Set down all of the data again, character for character.

Excerpts from a dataset:
_ _ _ _

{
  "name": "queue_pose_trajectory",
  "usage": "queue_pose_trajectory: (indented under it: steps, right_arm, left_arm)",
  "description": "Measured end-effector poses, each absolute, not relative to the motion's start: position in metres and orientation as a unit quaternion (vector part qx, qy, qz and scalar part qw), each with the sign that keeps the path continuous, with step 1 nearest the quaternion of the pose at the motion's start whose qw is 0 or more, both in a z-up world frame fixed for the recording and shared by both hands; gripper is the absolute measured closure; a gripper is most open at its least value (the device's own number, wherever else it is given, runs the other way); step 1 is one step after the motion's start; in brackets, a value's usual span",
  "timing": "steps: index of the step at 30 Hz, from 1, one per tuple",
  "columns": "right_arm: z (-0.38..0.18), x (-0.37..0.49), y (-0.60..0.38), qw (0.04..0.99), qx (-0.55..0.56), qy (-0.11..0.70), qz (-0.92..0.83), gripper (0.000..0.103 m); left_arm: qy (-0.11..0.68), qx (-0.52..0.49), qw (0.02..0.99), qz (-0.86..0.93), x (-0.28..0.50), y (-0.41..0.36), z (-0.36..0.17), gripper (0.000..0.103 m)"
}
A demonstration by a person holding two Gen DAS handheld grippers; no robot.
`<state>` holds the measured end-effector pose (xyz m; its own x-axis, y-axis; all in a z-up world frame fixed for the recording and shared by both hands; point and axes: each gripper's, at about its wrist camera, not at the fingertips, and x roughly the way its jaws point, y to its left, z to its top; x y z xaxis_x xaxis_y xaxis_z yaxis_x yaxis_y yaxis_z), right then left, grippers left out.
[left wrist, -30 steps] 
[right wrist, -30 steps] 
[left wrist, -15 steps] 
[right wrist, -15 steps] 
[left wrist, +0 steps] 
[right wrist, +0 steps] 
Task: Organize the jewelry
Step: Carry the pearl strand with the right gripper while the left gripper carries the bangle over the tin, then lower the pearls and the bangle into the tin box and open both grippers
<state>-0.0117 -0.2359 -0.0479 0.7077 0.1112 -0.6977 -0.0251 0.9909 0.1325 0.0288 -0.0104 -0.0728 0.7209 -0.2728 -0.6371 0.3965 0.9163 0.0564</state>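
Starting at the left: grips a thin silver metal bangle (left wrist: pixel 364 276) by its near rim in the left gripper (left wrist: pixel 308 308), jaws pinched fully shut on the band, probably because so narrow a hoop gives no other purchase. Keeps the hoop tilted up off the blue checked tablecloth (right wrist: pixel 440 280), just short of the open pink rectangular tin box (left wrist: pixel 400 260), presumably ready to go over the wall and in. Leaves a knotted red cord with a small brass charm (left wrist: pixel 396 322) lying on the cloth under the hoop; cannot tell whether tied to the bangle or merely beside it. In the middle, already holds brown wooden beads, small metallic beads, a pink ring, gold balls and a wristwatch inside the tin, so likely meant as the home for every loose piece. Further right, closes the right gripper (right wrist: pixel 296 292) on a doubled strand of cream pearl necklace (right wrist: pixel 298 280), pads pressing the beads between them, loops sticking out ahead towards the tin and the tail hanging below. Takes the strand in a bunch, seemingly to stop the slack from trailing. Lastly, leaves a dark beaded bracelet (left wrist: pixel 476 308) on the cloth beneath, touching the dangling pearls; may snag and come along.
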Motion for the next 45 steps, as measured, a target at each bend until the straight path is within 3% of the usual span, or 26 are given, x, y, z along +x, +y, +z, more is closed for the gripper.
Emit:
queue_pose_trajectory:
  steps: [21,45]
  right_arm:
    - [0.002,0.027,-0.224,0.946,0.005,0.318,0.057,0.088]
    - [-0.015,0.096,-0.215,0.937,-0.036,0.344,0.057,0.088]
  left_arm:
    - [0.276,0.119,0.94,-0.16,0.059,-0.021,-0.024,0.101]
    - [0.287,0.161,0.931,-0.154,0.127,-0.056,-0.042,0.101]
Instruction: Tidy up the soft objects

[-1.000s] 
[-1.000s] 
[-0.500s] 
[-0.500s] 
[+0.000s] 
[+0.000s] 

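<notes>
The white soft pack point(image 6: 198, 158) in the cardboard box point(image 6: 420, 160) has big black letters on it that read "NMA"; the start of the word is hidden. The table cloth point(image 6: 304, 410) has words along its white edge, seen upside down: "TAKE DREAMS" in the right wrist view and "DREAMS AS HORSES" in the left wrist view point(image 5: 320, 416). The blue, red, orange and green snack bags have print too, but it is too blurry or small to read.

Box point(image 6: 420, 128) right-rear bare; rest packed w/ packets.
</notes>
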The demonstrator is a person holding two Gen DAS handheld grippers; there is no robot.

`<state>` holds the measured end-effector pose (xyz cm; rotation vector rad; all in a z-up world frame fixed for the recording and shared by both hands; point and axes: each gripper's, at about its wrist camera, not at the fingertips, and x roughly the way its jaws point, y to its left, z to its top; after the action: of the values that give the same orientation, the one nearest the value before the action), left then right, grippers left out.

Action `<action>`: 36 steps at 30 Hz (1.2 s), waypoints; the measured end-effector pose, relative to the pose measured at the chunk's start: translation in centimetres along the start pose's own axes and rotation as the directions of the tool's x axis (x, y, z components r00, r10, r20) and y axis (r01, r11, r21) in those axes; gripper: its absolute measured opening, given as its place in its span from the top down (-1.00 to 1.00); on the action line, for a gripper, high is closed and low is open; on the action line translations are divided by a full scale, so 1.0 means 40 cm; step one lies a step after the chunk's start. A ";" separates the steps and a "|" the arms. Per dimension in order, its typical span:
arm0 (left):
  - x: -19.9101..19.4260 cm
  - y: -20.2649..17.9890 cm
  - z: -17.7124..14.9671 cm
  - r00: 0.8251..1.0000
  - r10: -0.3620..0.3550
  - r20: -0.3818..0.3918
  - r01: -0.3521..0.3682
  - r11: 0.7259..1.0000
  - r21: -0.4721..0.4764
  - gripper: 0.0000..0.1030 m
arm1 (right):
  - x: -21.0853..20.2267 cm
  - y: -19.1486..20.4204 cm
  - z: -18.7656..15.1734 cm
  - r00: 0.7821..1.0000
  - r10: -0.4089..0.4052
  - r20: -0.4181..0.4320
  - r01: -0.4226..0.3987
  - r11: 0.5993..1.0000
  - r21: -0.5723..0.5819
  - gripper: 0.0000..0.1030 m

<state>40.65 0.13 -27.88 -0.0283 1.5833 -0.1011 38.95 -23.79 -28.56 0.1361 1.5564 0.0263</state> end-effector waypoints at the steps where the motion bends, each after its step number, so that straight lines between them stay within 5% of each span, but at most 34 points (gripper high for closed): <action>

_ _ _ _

Solved exercise.
{
  "name": "queue_pose_trajectory",
  "usage": "queue_pose_trajectory: (indented under it: steps, right_arm, left_arm)",
  "description": "Measured end-effector poses, each absolute, not relative to the motion's start: position in metres and orientation as a unit quaternion (vector part qx, qy, qz and scalar part qw), each with the sign that keeps the path continuous, with step 1 nearest the quaternion of the pose at the motion's start whose qw is 0 or more, both in a z-up world frame fixed for the recording and shared by both hands; gripper is the absolute measured closure; a gripper is most open at its least value (the device's own number, wherever else it is given, runs the other way); step 1 is one step after the motion's start; in brackets, a value's usual span",
  "timing": "steps: index of the step at 30 Hz, from 1, one per tuple",
  "columns": "right_arm: z (-0.38..0.18), x (-0.37..0.49), y (-0.60..0.38), qw (0.04..0.99), qx (-0.55..0.56), qy (-0.11..0.70), qz (-0.92..0.83), gripper (0.000..0.103 m); left_arm: qy (-0.11..0.68), qx (-0.52..0.49), qw (0.02..0.99), qz (-0.86..0.93), x (-0.28..0.50), y (-0.41..0.36), z (-0.36..0.17), gripper (0.000..0.103 m)"
}
A demonstration by a person holding two Gen DAS handheld grippers; no robot.
`<state>` holds the measured end-effector pose (xyz m; its own x-axis, y-axis; all in a z-up world frame fixed for the recording and shared by both hands; point and axes: each gripper's, at about its wrist camera, not at the fingertips, and x roughly the way its jaws point, y to its left, z to its top; x y z xaxis_x xaxis_y xaxis_z yaxis_x yaxis_y yaxis_z), right then left, grippers left out.
[left wrist, -30 steps] 
[right wrist, -30 steps] 
[left wrist, -15 steps] 
[right wrist, -15 steps] 
[left wrist, +0 steps] 
[right wrist, +0 steps] 
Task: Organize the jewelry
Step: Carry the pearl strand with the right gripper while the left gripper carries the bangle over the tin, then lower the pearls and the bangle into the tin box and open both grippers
<state>-0.0117 -0.2359 -0.0479 0.7077 0.1112 -0.6977 -0.0251 0.9909 0.1325 0.0288 -0.0104 -0.0728 0.7209 -0.2728 -0.6371 0.3965 0.9163 0.0564</state>
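Starting at the left: grips a thin silver metal bangle (left wrist: pixel 364 276) by its near rim in the left gripper (left wrist: pixel 308 308), jaws pinched fully shut on the band, probably because so narrow a hoop gives no other purchase. Keeps the hoop tilted up off the blue checked tablecloth (right wrist: pixel 440 280), just short of the open pink rectangular tin box (left wrist: pixel 400 260), presumably ready to go over the wall and in. Leaves a knotted red cord with a small brass charm (left wrist: pixel 396 322) lying on the cloth under the hoop; cannot tell whether tied to the bangle or merely beside it. In the middle, already holds brown wooden beads, small metallic beads, a pink ring, gold balls and a wristwatch inside the tin, so likely meant as the home for every loose piece. Further right, closes the right gripper (right wrist: pixel 296 292) on a doubled strand of cream pearl necklace (right wrist: pixel 298 280), pads pressing the beads between them, loops sticking out ahead towards the tin and the tail hanging below. Takes the strand in a bunch, seemingly to stop the slack from trailing. Lastly, leaves a dark beaded bracelet (left wrist: pixel 476 308) on the cloth beneath, touching the dangling pearls; may snag and come along.
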Motion for the next 45 steps, as measured, a target at each bend until the straight path is within 3% of the usual span, or 26 are given, x, y, z along +x, +y, +z, more is closed for the gripper.
Emit:
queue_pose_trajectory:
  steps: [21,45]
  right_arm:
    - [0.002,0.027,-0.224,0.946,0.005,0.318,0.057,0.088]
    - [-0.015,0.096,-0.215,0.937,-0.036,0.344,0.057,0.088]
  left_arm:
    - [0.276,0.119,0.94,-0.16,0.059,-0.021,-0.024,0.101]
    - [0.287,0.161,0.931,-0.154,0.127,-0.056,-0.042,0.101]
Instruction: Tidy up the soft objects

[-1.000s] 
[-1.000s] 
[-0.500s] 
[-0.500s] 
[+0.000s] 
[+0.000s] 

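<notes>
The white soft pack point(image 6: 198, 158) in the cardboard box point(image 6: 420, 160) has big black letters on it that read "NMA"; the start of the word is hidden. The table cloth point(image 6: 304, 410) has words along its white edge, seen upside down: "TAKE DREAMS" in the right wrist view and "DREAMS AS HORSES" in the left wrist view point(image 5: 320, 416). The blue, red, orange and green snack bags have print too, but it is too blurry or small to read.

Box point(image 6: 420, 128) right-rear bare; rest packed w/ packets.
</notes>
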The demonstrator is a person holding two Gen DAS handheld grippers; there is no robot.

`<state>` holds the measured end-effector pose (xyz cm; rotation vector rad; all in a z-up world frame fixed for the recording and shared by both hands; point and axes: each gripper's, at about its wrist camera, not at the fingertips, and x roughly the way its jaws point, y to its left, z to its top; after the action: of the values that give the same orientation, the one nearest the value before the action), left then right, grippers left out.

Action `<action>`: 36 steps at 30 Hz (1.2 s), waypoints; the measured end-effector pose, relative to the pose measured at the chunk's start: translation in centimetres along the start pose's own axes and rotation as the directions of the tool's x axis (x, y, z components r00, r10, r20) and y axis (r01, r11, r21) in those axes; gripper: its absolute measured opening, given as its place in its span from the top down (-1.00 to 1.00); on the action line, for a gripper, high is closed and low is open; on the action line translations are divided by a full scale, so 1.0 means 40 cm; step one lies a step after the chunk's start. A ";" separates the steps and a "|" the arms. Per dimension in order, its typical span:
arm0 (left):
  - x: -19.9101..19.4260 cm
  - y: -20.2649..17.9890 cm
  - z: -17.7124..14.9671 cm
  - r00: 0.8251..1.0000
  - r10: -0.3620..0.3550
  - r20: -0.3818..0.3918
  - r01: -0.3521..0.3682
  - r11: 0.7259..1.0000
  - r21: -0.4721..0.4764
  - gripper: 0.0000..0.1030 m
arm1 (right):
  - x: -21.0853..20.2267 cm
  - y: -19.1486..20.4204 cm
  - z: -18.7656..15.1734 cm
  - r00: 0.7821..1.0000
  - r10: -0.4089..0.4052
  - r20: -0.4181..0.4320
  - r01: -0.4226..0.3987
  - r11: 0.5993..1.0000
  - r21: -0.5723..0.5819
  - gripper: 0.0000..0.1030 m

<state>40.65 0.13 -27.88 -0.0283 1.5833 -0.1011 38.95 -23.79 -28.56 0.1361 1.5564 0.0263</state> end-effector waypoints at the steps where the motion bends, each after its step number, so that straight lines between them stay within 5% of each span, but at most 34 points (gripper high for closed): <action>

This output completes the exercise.